WHAT YOU SHOULD DO: Only the number is needed. Please count the lines below in which the word "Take" occurs.

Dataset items

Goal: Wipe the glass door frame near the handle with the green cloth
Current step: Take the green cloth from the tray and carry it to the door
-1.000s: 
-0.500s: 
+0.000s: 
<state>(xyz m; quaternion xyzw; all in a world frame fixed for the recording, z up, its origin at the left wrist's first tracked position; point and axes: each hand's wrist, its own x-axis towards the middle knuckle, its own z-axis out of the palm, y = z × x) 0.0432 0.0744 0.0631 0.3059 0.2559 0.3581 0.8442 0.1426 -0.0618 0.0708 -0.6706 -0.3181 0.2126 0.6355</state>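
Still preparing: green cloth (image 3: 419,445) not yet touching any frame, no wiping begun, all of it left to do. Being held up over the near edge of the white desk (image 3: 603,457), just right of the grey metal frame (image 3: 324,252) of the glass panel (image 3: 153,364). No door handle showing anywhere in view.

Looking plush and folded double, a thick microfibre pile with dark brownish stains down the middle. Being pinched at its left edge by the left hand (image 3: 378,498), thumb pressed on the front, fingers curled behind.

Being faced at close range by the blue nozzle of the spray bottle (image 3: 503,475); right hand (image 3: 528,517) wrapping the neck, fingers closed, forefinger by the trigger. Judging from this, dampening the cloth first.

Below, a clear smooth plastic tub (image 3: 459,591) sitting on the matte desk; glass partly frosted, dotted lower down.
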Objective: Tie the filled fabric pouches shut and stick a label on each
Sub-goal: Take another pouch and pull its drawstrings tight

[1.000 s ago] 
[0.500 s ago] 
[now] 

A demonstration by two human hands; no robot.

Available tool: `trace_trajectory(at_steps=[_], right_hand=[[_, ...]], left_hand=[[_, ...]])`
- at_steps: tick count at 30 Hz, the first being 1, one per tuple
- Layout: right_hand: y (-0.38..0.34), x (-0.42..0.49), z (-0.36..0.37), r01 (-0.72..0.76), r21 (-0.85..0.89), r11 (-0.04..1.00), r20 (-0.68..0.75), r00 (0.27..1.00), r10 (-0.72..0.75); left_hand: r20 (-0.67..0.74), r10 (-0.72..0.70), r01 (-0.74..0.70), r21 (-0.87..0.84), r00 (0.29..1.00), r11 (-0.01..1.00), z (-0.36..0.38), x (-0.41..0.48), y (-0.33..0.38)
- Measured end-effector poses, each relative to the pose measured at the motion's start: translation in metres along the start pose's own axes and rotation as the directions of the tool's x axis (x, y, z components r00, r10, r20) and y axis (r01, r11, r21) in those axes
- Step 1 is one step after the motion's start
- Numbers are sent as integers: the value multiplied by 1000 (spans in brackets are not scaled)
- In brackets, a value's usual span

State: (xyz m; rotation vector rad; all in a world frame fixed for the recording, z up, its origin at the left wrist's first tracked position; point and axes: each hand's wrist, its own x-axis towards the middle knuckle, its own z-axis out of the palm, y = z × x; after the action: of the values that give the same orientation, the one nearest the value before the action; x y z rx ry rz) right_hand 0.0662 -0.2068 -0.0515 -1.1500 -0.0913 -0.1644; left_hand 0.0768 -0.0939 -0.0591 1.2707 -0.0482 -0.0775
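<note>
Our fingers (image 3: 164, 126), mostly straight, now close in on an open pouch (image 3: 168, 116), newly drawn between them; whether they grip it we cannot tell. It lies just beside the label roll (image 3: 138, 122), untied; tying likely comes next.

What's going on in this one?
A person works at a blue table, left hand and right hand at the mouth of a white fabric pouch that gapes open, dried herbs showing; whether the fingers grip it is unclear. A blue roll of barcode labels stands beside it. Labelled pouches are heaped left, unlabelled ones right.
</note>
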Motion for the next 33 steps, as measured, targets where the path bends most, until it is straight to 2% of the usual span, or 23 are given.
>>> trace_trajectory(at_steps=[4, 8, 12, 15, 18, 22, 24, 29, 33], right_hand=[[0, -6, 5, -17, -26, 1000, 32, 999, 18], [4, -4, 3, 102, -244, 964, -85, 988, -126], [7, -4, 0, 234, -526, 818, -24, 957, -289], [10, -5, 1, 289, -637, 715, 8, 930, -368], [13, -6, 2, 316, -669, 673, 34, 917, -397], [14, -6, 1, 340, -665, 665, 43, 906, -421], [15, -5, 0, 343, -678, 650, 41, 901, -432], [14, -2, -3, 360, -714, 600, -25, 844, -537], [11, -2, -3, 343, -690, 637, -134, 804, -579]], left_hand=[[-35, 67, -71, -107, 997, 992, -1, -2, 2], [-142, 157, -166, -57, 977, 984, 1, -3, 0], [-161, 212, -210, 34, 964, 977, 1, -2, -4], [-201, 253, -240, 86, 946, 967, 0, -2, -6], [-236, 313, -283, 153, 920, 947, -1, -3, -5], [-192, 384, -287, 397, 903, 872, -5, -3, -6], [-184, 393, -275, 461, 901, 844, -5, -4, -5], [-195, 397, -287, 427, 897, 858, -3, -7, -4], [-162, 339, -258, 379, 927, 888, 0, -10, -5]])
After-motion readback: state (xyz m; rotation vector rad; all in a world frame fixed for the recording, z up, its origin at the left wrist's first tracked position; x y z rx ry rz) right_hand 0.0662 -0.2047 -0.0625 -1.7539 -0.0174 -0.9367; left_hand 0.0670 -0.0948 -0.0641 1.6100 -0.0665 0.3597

EXERCISE SOLUTION: 2